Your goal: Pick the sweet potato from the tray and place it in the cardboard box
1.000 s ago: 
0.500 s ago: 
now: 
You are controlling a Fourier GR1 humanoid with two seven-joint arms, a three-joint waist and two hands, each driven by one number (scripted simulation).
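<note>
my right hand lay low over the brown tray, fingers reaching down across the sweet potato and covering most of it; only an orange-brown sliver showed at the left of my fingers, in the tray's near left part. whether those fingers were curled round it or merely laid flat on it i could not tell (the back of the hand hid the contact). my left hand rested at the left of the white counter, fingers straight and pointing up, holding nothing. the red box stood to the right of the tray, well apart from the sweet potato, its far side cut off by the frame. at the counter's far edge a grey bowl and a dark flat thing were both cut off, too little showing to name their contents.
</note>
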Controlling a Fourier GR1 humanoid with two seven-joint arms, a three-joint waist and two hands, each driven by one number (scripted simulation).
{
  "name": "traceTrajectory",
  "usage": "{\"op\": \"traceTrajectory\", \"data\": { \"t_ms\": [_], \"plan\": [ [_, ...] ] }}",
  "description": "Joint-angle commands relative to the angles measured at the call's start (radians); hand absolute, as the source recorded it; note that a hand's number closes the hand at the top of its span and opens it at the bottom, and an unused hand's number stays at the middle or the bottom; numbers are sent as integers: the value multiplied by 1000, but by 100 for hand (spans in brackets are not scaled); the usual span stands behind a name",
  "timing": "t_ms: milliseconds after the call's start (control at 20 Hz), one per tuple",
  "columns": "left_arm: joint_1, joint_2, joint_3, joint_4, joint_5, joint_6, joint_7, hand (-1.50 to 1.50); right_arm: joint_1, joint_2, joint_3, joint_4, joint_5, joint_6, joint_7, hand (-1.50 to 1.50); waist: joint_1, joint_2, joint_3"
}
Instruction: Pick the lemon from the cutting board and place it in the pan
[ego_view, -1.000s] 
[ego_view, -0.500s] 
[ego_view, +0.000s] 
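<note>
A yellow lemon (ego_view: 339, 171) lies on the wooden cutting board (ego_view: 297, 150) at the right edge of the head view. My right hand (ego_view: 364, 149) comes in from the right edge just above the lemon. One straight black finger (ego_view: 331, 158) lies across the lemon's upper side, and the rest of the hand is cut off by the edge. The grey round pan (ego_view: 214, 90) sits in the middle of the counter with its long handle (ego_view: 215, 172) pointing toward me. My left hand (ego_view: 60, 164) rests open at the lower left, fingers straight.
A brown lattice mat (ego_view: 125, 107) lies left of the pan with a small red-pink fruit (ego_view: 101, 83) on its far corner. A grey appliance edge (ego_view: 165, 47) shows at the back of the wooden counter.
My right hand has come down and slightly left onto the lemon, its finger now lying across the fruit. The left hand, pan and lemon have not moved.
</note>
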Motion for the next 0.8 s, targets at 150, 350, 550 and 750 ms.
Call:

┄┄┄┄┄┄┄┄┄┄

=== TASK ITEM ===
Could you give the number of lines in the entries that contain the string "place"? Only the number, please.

=== RESPONSE TO THE TASK ===
2